Cuidado y limpieza — Lienzo en tela
La tela endurecida le da a esta pieza una superficie firme con carácter textil que conserva la profundidad visual del tejido. Con un cuidado básico mantiene su apariencia por muchos años.
Retira el polvo con una brocha suave de cerdas finas o un paño seco. Hazlo con movimientos suaves sin presionar la superficie para no alterar la textura del tejido.
Evita el contacto con agua o líquidos de cualquier tipo ya que pueden ablandar el material, deformar la superficie o manchar la tela de manera permanente. Si ocurre un derrame accidental, retira el exceso de inmediato con un paño seco sin frotar y deja secar a temperatura ambiente.
No uses productos de limpieza, sprays ni paños húmedos sobre la superficie. Para manchas puntuales consulta con nosotros antes de intentar cualquier tratamiento.
Evita exponer el lienzo a humedad alta, luz solar directa prolongada o zonas con cambios bruscos de temperatura ya que pueden deformar el bastidor o afectar el acabado con el tiempo.
Cuelga la pieza sobre una pared seca y ventilada, alejada de fuentes de calor directo como radiadores o aires acondicionados.
Cuidado y limpieza — Lienzo en textura
Este lienzo está elaborado con una mezcla de materiales de construcción aplicados artesanalmente, lo que le da una superficie con relieve, profundidad y un acabado único que varía de pieza en pieza. Cada obra es irrepetible.
Retira el polvo con una brocha suave de cerdas finas con movimientos delicados siguiendo el relieve de la textura. Evita presionar las zonas con mayor volumen para no desprender el material.
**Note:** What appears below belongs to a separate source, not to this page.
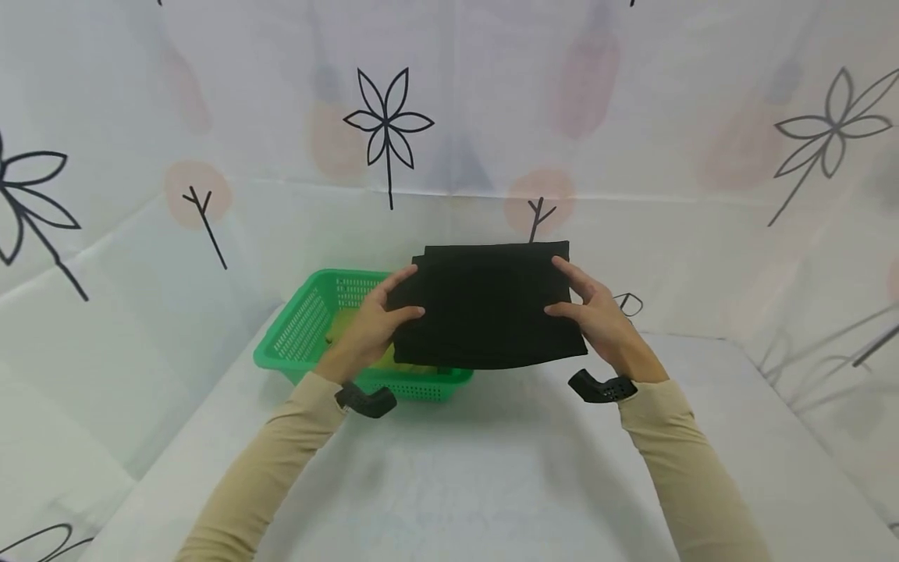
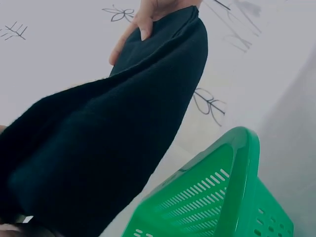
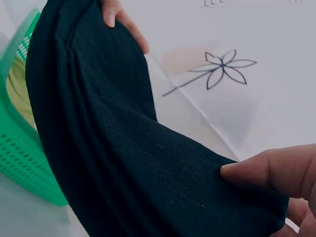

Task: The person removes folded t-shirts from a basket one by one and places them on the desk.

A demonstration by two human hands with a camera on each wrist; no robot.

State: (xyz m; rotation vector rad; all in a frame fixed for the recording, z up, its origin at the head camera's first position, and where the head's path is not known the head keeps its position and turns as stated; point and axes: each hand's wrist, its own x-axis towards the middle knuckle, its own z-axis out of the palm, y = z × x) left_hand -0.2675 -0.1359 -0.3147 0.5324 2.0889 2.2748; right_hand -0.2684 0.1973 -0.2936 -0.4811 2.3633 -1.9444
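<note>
A folded black cloth [image 1: 488,308] is held up in the air between both hands, its layers showing along one edge in the right wrist view. My left hand [image 1: 374,321] grips its left side, thumb on the near face. At the opposite side, my right hand [image 1: 597,318] pinches the fabric, with the thumb [image 3: 252,174] pressed on top and fingers beneath. Behind and below the cloth stands a green plastic basket [image 1: 284,343], partly covered by it in the head view. Yellow-green fabric [image 3: 19,89] lies inside the basket.
The basket sits on a white-covered table [image 1: 449,484], toward its back left. A white curtain [image 1: 463,94] printed with flowers hangs behind and at the sides. Each wrist wears a black strap with a camera mount [image 1: 597,388].
</note>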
Evita el contacto con agua o líquidos ya que la superficie texturada es porosa y puede absorber humedad, lo que con el tiempo puede generar manchas, cambios de color o deterioro del material. No uses paños húmedos ni productos de limpieza de ningún tipo.
No toques la superficie con frecuencia ya que la grasa natural de las manos puede acumularse en el relieve y atraer polvo con el tiempo. Si necesitas manipular la pieza tómala siempre por los bordes del bastidor.
Evita instalarla en zonas con humedad alta, cocinas, baños o espacios con poca ventilación. La exposición sostenida a la humedad puede afectar tanto la textura como el bastidor.
Cuelga la pieza sobre una pared seca, alejada de luz solar directa prolongada y de fuentes de calor directo para preservar los colores y la integridad del acabado.